- Church: Episcopal Church
- Diocese: Los Angeles
- Elected: October 21, 1972
- In office: 1974–1986
- Predecessor: Francis Eric Bloy
- Successor: Frederick H. Borsch
- Previous posts: Suffragan Bishop of Los Angeles (1964-1972) Coadjutor Bishop of Los Angeles (1972-1974)

Orders
- Ordination: November 7, 1951 by Henry H. Daniels
- Consecration: September 29, 1964 by Francis Eric Bloy

Personal details
- Born: June 16, 1926 Worcester, Massachusetts, United States
- Died: July 16, 1986 (aged 60) Los Angeles, California, United States
- Buried: Pacific Palisades, Los Angeles
- Denomination: Anglican
- Parents: Roy Leonard Rusack & Dorothy Claflin
- Spouse: Janice Morrison Overfield
- Children: 2

= Robert C. Rusack =

American bishop

Robert Claflin Rusack (June 16, 1926 – July 16, 1986) was the fourth bishop of Los Angeles in the Episcopal Church from 1974 until his death in 1986. He was succeeded by Frederick Borsch.

==Early life and education==
Rusack was born on June 16, 1926, in Worcester, Massachusetts, to Roy Leonard Rusack and Dorothy Claflin.

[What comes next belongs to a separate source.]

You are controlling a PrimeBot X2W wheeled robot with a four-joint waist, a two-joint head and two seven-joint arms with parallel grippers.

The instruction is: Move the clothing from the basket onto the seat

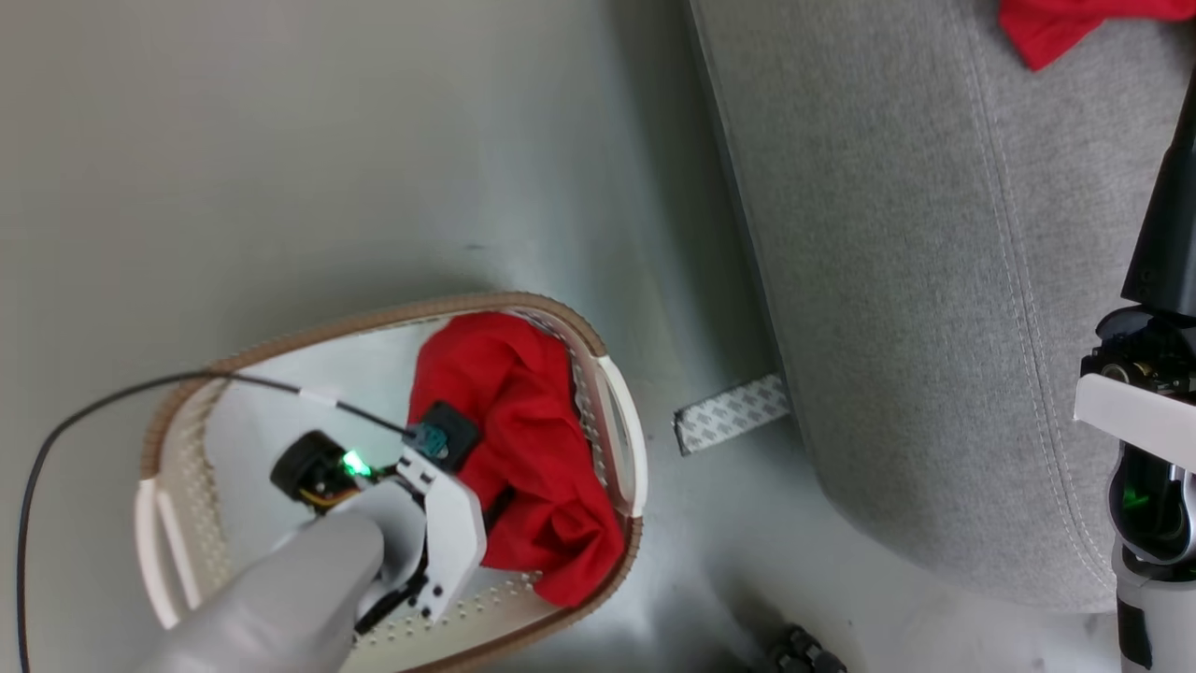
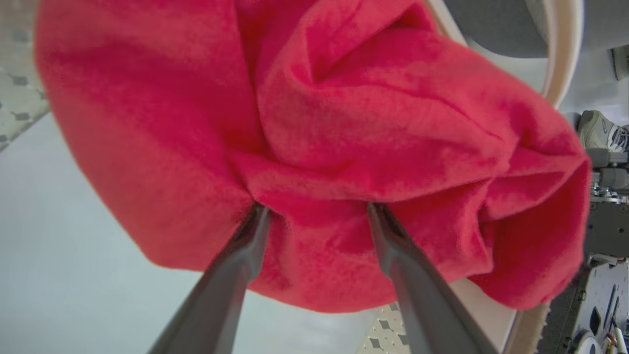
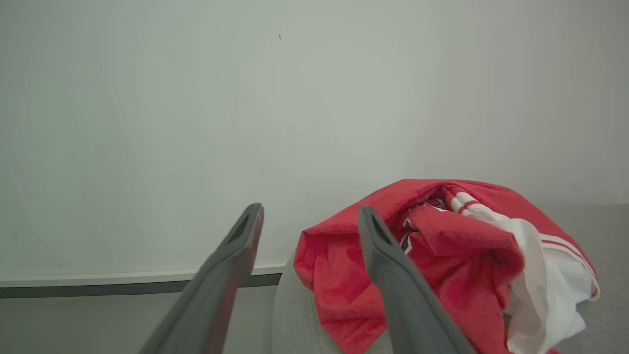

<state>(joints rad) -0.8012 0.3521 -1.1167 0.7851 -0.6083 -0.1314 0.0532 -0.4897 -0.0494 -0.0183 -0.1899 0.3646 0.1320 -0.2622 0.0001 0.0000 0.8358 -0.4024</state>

In 1947 he graduated with a B.A. from Hobart College. He also earned his Doctor of Divinity from the same college in 1970. He was a scholar at St Augustine's College, Canterbury in England between 1957 and 1958 and graduated with a Doctor of Sacred Theology from General Theological Seminary in 1965.

==Priest==
In 1951 Rusack was ordained priest and was subsequently appointed vicar of St James's Church in Deer Lodge, Montana. In 1955 he resigned to study in England. Upon his return he became rector of St Augustine By-The-Sea Church in Santa Monica, California. Whilst there he was also responsible of the day school in his parish and also the parochial mission of St Aidan in Malibu, California.

==Bishop==
On June 10, 1964, Rusack was elected Suffragan Bishop of Los Angeles. In 1969 he was elected Bishop of Dallas; however, he declined. He was elected Coadjutor Bishop of Los Angeles in 1972 on the first ballot. He succeeded as diocesan bishop on January 1, 1974. During his time as bishop he supported the ordination of women to the priesthood. He also supported the establishment of missions to new immigrants in Los Angeles. He was also involved in a number of lawsuits aiming to retain church properties which were taken over by congregations who left the Episcopal Church. Rusack took the decision to demolish St Paul's Cathedral in Los Angeles, which suffered extensive damage in an earthquake. Rusack died on July 16, 1986, as a result of a heart attack in Pacific Palisades, Los Angeles.

==Personal life==
Rusack married Janice Overfield of Salt Lake City on June 26, 1951. They had 2 children.